→ **WHAT NEEDS TO BE DONE**: Output must match the data below exactly from its first line through the line that contains "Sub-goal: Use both", with no other line.

→ **DATA EXCERPTS**:
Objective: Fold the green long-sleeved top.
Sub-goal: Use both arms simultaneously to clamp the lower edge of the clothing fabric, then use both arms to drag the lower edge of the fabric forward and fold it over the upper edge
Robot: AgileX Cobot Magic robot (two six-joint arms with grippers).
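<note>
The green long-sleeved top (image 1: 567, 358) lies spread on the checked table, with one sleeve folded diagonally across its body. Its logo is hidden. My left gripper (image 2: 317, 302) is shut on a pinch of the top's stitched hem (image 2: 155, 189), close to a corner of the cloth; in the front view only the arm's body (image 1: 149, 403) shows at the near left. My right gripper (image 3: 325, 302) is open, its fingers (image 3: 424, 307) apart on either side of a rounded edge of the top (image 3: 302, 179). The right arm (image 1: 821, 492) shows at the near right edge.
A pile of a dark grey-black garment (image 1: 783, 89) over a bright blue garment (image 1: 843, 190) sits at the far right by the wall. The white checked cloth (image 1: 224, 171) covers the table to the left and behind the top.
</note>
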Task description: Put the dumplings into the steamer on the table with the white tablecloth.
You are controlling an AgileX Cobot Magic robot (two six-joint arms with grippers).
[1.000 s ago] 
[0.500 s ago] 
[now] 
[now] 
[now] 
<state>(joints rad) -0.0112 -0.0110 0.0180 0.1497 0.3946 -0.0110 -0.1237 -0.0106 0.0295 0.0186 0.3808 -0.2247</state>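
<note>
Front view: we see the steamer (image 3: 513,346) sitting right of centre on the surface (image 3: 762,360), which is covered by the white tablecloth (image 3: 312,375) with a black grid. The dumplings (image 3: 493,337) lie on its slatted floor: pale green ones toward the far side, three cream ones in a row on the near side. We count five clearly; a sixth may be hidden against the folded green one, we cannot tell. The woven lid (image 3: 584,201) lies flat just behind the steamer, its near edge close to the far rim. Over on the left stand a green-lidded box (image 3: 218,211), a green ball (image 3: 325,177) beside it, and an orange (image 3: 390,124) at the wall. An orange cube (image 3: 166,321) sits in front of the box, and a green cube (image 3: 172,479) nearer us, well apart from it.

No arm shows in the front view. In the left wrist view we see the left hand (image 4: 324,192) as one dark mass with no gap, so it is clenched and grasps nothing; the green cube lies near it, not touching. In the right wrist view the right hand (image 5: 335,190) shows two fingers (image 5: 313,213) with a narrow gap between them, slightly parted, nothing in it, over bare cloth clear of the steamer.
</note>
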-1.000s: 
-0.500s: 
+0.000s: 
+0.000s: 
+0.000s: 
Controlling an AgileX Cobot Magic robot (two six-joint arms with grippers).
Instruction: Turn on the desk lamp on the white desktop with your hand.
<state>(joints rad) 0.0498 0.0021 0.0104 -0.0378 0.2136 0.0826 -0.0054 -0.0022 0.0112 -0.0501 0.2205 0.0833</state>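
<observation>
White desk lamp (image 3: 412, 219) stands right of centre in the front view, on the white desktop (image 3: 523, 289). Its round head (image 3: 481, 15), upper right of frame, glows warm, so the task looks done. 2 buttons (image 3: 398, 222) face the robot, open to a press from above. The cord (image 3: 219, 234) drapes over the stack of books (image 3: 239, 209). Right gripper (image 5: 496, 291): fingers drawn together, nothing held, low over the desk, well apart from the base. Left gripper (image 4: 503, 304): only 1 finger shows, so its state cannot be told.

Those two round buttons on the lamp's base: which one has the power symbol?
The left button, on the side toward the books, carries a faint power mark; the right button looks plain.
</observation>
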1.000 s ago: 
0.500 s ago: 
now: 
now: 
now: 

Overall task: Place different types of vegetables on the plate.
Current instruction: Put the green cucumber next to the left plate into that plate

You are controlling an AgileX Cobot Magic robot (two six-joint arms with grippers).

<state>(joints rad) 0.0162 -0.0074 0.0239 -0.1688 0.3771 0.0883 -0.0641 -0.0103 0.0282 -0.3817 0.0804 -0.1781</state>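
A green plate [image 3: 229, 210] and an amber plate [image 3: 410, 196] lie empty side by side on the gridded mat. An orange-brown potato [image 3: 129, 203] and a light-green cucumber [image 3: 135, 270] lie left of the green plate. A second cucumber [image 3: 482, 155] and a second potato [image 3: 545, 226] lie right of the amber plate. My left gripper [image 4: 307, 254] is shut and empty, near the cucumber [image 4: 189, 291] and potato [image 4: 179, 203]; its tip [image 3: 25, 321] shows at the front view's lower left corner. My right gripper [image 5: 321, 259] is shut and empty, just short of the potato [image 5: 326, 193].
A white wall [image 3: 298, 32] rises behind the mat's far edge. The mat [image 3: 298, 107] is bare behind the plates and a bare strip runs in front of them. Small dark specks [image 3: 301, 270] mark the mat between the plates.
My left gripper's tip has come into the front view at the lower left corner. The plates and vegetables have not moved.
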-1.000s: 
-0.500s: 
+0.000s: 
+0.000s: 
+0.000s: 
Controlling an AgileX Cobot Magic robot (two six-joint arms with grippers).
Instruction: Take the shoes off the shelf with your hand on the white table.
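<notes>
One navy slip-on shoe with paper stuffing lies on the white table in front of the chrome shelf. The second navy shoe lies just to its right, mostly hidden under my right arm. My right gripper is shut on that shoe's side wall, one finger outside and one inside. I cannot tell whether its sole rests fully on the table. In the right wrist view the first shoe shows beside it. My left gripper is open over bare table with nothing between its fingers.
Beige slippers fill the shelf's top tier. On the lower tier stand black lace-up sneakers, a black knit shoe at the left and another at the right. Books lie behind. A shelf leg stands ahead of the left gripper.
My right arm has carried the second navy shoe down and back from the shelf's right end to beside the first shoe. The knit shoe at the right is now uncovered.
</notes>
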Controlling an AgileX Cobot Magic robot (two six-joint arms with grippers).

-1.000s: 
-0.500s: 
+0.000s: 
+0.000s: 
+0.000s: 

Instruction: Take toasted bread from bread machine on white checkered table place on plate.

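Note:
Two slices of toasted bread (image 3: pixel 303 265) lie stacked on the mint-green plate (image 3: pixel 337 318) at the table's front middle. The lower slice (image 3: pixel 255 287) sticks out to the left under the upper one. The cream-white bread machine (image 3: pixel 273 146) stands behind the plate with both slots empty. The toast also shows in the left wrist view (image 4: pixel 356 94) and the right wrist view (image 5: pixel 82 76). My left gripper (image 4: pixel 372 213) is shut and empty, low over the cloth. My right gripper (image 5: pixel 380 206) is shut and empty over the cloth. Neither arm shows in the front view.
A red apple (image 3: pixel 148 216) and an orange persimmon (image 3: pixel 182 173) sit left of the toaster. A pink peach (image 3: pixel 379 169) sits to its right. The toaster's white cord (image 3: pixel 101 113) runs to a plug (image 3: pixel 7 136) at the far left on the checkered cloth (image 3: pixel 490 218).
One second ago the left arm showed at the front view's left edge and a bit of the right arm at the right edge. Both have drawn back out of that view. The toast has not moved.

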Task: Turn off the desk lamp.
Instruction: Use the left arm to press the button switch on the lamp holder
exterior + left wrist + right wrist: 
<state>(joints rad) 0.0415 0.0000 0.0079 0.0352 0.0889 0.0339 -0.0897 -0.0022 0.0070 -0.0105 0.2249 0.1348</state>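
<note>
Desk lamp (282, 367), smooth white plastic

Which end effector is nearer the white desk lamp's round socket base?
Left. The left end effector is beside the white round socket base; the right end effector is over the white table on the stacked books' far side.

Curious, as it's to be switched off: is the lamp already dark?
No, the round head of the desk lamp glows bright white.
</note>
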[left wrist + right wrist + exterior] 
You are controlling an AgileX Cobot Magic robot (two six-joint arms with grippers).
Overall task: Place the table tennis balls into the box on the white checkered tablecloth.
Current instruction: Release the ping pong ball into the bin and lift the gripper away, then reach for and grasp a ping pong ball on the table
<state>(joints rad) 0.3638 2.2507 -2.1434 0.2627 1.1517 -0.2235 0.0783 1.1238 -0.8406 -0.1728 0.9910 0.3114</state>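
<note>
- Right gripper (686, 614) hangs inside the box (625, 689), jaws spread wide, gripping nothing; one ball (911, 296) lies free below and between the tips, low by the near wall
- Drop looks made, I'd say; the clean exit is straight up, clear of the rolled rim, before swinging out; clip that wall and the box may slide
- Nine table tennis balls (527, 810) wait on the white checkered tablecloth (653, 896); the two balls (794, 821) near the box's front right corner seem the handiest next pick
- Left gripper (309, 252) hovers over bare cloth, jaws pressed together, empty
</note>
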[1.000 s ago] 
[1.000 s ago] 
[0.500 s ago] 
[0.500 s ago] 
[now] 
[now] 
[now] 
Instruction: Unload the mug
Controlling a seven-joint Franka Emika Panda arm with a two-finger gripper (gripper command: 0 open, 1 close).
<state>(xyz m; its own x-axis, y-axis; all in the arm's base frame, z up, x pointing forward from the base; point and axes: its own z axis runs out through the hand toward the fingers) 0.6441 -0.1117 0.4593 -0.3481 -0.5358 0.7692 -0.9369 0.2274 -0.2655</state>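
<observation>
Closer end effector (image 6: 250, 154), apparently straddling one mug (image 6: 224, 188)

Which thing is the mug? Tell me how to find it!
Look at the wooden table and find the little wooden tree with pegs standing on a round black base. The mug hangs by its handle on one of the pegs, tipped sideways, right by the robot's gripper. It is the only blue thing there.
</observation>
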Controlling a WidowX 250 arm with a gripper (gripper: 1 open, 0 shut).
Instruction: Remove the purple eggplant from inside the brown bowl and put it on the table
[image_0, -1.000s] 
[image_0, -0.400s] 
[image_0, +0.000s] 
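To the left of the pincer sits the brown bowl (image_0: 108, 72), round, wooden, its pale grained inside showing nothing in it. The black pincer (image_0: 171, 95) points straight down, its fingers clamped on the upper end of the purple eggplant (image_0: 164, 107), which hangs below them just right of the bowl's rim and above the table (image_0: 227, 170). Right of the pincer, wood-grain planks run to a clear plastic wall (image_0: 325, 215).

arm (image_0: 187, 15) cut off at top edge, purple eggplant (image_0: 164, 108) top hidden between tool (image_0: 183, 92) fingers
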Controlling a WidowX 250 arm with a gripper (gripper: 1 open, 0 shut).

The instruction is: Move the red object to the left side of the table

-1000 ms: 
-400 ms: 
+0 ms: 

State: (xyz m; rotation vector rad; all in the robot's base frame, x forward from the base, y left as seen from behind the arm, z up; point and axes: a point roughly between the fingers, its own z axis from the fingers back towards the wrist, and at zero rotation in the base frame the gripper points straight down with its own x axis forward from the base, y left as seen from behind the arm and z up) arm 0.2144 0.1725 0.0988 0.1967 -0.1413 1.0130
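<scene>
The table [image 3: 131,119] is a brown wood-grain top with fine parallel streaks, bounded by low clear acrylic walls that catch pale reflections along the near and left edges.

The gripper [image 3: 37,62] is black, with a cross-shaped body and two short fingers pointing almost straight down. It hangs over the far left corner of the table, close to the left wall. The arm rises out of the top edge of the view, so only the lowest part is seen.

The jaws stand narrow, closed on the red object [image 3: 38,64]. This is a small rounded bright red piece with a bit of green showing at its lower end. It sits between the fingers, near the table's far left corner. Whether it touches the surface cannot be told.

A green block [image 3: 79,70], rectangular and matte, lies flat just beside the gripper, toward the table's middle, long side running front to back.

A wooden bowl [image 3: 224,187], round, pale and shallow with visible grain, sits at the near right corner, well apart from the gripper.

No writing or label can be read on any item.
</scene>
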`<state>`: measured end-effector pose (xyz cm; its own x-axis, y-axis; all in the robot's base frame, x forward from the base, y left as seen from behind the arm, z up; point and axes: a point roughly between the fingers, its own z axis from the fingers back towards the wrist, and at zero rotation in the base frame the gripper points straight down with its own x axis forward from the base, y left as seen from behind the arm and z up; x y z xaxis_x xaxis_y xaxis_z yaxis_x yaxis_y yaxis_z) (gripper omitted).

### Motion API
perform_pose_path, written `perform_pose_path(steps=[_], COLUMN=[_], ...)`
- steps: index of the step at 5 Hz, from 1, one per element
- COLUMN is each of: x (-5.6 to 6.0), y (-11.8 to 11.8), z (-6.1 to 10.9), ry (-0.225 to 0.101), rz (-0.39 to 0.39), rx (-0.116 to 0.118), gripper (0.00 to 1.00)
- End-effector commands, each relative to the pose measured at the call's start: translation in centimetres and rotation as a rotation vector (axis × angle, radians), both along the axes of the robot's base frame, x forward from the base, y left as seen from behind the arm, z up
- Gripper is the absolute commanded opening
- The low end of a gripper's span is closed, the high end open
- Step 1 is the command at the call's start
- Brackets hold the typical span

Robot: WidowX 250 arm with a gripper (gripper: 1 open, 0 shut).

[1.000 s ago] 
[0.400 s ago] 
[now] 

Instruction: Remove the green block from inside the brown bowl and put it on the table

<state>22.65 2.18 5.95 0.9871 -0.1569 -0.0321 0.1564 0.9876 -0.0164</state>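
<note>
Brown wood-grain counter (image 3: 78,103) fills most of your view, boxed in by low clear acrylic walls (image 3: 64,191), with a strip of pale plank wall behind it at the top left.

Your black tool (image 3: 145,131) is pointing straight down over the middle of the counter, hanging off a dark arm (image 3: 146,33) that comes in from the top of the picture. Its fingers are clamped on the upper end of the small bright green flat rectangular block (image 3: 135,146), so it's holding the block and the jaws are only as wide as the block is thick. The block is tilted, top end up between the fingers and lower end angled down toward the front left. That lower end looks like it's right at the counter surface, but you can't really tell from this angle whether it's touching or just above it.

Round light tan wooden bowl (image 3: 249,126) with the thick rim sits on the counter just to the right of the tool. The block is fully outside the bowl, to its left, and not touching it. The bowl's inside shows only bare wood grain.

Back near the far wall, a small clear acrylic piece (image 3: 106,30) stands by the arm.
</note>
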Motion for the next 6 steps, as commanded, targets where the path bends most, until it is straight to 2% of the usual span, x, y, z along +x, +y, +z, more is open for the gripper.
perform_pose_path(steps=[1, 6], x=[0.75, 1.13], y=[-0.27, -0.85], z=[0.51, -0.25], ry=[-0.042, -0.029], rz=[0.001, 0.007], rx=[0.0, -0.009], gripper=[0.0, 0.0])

→ **ANSWER TO THIS PROBLEM**:
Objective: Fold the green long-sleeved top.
Sub-goal: Use both arms simultaneously to clamp the lower edge of the clothing fabric, then use both arms to drag the lower edge of the fabric forward and fold it over the upper edge

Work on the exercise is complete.